Размышления текли все дальше и дальше и зашли бы очень далеко, если бы не Гур.
— Великий пир астрономии, — негромко произнес Гур, — где нам досталась всего лишь скромная роль кулинаров. Что же, столы накрыты, и не скоро теперь сии мужи почувствуют сладостное ощущение сытости. Пойдемте и мы, ибо наша работа не кончена, о друзья мои, и мы узнали главное: такое тело было, наш друг Кедрин и на сей раз не галлюцинировал. А как это связано с запахом — этого нам, увы, не скажут астрономы и даже сам Герн…
— А? — сказал Герн. — Нет, конечно, не скажу.
— Но хотя бы о природе явления. Что это? — спросил Холодовский.
— Вы думаете, на нем написано? Нет, я не могу ответить сразу. И никто не может.
— Идем, — сказал Холодовский.
— Побудем еще: здесь интересно, — сказал Дуглас.
— Нет, — сказал Гур. — Нет времени. Кедрин, пошли. Нам предстоит обдумать еще многое.

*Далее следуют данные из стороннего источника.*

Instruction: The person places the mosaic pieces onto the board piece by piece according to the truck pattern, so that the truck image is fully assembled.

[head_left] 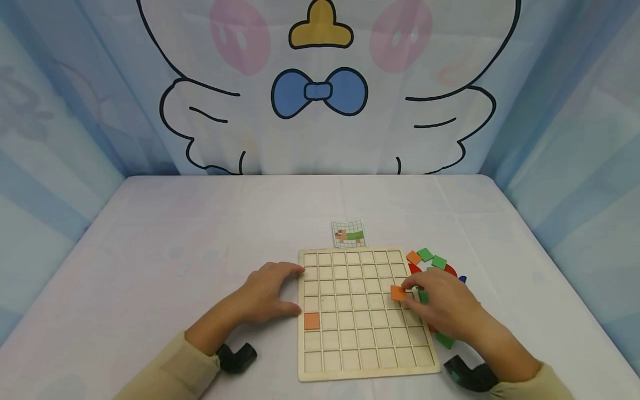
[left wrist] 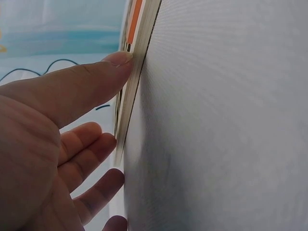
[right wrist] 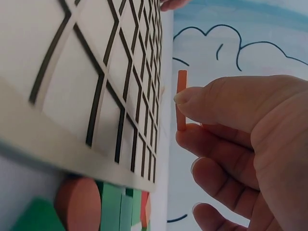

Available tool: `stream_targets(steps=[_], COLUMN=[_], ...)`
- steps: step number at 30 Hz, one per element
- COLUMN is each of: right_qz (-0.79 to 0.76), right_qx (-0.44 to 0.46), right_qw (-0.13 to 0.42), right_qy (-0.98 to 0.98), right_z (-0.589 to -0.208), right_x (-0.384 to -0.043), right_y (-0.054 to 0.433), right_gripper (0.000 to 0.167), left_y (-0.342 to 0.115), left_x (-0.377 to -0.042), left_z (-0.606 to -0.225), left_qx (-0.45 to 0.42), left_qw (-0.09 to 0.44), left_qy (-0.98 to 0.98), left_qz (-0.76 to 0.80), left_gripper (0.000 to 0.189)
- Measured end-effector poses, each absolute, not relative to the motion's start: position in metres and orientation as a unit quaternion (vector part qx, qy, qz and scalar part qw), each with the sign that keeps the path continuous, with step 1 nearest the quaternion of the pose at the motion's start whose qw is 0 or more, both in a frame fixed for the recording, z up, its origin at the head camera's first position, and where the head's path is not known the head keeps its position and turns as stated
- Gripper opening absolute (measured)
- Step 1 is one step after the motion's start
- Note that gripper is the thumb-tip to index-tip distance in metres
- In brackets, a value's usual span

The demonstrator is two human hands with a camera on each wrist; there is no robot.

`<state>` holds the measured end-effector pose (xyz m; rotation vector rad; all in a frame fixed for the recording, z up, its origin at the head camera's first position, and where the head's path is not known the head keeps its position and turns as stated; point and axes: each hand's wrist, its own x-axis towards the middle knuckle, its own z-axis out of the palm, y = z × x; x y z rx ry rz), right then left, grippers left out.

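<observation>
A wooden grid board [head_left: 368, 311] lies on the table, its square cells edged by raised ridges. One orange square tile [head_left: 311, 321] sits in a cell of the leftmost column. My left hand [head_left: 267, 294] rests at the board's left edge, thumb and fingers spread and touching the rim, as the left wrist view shows too. Between thumb and fingertip, my right hand [head_left: 447, 303] pinches a second orange square tile [head_left: 398, 293]. In the right wrist view that tile [right wrist: 181, 101] is edge-on and held apart from the board surface.
Loose green, red, orange and blue pieces [head_left: 439, 262] lie right of the board, partly hidden under the right hand. Behind the board is a small picture card [head_left: 349, 234] with a green and orange pattern on a grid. A printed curtain [head_left: 320, 139] stands behind the table.
</observation>
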<state>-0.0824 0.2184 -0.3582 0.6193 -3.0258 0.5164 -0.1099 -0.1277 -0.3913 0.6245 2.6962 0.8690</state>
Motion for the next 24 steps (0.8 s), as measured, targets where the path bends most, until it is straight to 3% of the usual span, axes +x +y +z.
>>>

Они выбрались из обсерватории, и вряд ли их исчезновение заметил хоть один из ее обитателей. Они прошли переходный рукав, миновали негромко рокочущее соединительное кольцо и, войдя в пределы спутника, с удовольствием ощутили уверенную тяжесть.
— Ко мне, — сказал Дуглас. — Время свободного полета. И сегодня мы должны что-то привезти из этого полета.
— Что ж, — сказал Гур, — пусть к тебе, мой парящий друг. Как знать, может быть, мы что-нибудь и привезем.
В каюте Дугласа они расселись, и Холодовский сказал:
— До первой идеи. Додумывать я пойду в док. Ну, Кедрин, я был не прав. Приношу извинения. Полетели. Гур, возглавь.
— Так, — сказал Гур, и его правая рука мерно задвигалась, словно отбивая такт словам и мыслям. — Летим вот в каком направлении: раз была звезда — значит был и запах.